**What the exercise asks**
For the string "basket", count the lines in the records below that contain it. Answer with that number alone.

**Records from a collection**
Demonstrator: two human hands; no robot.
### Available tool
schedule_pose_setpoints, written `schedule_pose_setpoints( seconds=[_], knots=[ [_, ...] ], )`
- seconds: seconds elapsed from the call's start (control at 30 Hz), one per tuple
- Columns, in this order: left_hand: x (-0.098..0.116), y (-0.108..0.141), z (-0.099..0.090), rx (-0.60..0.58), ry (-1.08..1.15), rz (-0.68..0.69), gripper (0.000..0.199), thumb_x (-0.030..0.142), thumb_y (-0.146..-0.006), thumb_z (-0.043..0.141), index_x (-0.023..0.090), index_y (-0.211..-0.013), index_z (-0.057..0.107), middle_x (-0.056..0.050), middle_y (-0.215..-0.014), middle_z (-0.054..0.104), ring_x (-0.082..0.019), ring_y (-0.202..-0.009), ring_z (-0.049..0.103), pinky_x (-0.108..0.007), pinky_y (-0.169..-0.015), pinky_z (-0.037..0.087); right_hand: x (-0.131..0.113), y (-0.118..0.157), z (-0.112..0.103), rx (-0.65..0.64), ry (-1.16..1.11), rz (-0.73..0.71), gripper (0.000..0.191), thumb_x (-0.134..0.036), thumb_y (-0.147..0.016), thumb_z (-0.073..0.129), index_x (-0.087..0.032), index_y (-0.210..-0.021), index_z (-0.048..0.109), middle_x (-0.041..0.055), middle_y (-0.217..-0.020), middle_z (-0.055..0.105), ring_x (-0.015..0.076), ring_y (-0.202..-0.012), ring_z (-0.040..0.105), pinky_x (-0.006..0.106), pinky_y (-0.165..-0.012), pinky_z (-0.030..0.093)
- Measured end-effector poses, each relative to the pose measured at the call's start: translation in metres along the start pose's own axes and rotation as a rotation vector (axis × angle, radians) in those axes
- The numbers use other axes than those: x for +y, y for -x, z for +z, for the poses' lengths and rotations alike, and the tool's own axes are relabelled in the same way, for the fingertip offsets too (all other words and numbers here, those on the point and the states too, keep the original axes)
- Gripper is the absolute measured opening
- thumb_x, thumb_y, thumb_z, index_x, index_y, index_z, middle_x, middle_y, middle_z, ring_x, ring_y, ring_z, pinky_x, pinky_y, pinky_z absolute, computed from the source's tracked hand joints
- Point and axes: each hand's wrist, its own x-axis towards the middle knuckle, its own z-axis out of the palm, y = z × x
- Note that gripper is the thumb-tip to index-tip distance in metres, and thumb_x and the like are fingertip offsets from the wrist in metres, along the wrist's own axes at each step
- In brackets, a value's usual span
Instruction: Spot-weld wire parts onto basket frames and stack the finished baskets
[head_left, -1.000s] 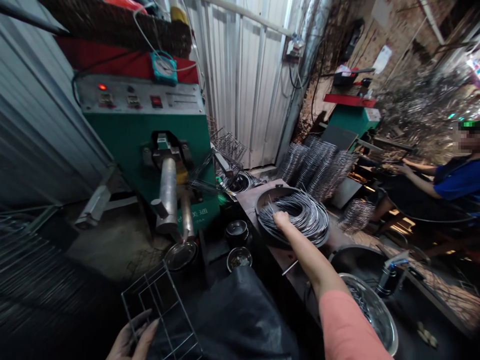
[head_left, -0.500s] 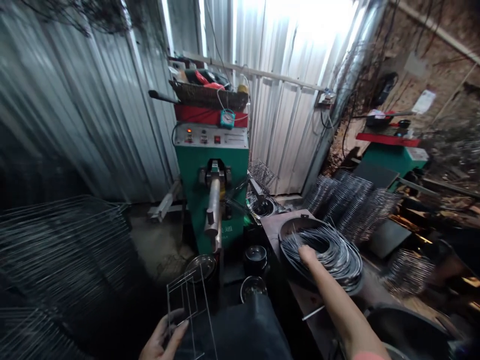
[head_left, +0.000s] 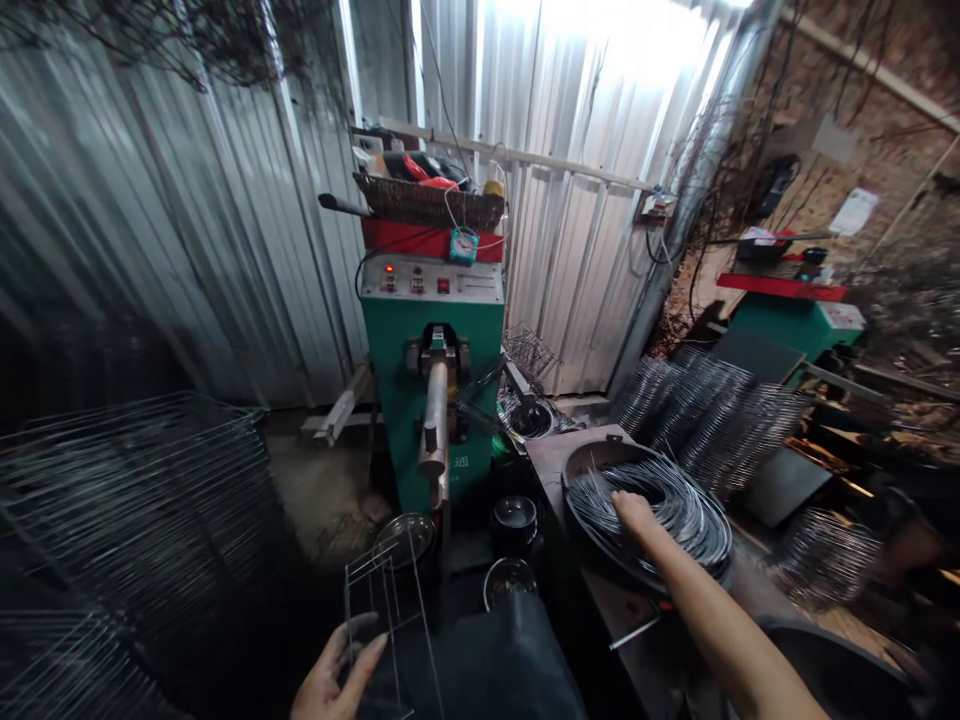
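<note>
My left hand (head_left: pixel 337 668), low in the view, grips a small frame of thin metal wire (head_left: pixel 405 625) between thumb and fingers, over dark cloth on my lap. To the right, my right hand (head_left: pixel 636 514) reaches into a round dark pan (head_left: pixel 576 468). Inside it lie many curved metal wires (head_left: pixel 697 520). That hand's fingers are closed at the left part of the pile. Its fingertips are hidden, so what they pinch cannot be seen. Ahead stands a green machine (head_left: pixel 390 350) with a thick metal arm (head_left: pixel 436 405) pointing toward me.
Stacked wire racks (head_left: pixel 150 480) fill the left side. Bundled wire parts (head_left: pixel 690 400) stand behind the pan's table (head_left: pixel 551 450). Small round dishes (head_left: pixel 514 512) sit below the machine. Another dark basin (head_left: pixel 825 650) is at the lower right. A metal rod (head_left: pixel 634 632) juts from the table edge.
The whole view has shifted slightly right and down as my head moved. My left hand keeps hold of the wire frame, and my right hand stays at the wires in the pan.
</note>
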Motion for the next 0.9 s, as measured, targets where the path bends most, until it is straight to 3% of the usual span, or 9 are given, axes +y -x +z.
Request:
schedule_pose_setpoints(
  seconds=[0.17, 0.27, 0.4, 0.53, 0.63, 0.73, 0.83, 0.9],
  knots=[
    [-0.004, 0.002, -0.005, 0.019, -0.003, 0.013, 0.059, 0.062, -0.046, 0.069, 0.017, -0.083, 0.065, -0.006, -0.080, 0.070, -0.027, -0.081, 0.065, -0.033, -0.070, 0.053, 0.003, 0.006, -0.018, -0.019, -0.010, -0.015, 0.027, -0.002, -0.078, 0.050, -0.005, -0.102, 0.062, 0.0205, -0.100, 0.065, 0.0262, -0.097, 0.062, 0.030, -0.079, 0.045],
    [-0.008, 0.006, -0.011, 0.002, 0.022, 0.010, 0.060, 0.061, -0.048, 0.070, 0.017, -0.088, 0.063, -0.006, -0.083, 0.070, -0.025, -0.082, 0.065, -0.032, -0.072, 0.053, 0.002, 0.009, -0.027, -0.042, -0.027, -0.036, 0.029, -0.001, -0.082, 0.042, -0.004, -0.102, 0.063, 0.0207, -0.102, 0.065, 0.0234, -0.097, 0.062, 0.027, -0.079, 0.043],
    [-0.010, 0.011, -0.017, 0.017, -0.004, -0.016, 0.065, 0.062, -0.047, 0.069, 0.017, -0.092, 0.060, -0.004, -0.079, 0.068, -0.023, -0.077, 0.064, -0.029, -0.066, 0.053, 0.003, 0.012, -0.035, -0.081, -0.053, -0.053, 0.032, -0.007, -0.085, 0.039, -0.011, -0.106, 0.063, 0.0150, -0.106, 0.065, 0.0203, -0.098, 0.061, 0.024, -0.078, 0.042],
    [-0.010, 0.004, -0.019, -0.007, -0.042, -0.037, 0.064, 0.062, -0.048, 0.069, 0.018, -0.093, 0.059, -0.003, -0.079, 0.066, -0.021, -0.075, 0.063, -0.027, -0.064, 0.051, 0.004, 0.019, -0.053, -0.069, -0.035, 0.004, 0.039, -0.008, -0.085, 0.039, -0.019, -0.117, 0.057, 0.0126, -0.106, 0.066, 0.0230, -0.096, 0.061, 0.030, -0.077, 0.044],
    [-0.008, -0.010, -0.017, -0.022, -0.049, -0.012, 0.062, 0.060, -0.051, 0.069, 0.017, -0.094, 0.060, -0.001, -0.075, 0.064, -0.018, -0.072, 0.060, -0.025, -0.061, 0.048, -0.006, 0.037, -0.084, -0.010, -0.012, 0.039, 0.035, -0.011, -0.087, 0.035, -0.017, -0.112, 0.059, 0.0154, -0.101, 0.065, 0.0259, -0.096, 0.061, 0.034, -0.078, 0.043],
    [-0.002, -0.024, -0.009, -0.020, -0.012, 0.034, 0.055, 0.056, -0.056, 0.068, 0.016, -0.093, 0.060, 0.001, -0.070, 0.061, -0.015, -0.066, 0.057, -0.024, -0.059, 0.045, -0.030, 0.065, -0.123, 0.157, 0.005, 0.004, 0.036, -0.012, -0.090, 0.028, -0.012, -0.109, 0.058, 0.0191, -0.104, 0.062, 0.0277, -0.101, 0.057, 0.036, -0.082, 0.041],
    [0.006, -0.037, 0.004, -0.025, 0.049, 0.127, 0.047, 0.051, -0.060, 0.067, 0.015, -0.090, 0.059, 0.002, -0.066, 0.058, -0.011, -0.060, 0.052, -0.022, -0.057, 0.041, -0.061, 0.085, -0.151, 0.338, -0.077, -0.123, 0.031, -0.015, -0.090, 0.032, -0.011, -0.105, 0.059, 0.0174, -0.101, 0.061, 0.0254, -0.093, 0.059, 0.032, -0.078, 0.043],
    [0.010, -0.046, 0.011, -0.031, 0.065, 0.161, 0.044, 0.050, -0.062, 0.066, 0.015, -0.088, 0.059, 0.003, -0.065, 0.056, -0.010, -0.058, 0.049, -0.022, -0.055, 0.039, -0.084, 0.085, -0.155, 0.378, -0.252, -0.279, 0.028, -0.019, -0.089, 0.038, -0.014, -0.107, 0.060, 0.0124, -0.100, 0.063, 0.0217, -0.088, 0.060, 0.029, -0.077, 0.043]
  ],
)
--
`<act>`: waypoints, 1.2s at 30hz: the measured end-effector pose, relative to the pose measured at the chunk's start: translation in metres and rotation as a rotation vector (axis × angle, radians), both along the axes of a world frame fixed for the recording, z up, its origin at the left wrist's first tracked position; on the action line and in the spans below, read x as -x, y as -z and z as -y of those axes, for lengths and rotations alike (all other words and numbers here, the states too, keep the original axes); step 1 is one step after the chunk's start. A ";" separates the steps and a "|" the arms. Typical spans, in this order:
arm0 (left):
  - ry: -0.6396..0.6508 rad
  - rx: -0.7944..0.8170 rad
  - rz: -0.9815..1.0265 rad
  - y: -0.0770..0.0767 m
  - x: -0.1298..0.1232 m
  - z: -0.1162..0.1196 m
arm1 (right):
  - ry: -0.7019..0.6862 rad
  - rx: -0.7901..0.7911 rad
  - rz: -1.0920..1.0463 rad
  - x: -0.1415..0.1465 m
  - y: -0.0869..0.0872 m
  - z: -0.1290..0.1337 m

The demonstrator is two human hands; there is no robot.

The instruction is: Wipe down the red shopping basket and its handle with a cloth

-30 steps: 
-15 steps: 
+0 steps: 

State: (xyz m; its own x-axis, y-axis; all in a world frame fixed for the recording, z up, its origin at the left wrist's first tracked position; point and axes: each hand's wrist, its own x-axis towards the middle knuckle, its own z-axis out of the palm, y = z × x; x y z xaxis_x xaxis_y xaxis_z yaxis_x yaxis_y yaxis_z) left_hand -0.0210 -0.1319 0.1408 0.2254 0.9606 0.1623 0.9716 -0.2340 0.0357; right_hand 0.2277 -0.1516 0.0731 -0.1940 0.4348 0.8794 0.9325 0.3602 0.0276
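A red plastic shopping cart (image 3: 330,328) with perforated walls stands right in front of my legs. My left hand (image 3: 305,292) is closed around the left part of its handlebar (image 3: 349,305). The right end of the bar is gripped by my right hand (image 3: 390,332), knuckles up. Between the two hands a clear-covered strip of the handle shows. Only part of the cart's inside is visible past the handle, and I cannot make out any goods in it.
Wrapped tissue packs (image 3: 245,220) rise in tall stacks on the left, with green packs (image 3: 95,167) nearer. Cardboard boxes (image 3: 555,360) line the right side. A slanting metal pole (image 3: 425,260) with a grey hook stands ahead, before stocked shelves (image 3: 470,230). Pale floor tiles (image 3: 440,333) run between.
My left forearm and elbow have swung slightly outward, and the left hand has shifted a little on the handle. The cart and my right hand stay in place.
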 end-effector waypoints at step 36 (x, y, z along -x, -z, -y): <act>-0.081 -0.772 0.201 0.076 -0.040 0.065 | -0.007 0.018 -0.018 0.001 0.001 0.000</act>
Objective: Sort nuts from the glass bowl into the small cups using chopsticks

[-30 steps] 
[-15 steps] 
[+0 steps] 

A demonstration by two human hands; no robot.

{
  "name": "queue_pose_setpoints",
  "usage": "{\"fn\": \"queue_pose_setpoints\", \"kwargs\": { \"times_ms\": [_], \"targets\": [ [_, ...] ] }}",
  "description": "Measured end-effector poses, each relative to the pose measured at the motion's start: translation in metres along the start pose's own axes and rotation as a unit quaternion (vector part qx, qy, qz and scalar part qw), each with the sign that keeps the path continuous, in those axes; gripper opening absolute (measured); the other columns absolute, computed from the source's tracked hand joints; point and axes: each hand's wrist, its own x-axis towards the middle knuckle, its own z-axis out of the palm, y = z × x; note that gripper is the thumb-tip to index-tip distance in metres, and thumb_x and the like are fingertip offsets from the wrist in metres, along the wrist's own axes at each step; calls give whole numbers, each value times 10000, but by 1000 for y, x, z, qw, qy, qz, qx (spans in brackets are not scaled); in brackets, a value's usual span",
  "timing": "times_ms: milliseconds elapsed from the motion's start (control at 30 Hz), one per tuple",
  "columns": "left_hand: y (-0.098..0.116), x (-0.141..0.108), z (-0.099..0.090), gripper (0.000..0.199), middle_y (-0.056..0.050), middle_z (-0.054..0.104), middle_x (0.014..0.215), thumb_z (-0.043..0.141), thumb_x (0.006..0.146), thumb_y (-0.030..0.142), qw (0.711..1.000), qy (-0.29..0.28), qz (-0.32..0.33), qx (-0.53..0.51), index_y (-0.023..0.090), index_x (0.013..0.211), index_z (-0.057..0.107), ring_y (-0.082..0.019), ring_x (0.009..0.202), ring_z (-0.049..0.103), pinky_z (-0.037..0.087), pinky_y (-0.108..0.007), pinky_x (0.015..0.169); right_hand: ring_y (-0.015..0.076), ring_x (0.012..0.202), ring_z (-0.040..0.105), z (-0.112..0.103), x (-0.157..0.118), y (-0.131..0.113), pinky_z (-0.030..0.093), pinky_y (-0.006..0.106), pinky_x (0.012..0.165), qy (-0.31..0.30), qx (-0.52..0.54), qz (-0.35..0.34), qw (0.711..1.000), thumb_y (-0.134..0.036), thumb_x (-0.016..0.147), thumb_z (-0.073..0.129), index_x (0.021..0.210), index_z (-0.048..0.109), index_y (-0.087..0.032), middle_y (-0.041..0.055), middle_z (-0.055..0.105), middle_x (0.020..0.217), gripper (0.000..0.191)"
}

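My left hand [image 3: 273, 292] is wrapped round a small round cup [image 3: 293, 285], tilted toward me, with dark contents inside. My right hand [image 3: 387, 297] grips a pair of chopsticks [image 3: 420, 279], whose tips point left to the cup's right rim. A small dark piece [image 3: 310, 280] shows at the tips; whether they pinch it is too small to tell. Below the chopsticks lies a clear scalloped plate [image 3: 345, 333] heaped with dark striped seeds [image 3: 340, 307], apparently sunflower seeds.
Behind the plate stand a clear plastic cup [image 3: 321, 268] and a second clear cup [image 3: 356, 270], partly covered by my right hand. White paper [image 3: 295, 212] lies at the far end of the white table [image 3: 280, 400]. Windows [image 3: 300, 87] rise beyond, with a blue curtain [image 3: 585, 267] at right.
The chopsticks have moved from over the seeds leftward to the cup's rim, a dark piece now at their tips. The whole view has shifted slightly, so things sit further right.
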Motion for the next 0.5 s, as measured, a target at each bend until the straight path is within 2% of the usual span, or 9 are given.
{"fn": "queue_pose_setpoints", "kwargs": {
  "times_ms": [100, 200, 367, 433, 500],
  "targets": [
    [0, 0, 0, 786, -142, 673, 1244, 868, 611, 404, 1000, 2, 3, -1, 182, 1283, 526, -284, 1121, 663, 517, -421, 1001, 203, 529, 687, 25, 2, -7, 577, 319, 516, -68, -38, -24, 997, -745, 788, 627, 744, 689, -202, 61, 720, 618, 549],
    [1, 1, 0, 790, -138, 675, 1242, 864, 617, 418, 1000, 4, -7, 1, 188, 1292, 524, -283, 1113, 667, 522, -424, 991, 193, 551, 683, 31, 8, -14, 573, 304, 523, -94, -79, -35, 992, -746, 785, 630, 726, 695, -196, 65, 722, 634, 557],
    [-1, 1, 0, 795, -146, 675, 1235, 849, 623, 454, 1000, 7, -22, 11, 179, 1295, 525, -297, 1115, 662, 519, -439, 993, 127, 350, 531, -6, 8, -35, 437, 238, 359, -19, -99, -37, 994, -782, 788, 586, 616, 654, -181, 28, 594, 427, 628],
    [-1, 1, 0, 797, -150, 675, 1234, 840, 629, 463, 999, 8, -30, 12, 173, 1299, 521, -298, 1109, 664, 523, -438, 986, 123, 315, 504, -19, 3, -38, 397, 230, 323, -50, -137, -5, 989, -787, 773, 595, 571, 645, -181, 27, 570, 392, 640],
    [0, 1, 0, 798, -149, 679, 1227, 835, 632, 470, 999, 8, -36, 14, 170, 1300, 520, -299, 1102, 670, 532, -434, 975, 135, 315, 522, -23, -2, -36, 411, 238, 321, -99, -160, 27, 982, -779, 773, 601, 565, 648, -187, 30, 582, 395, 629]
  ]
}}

**Finished exercise**
2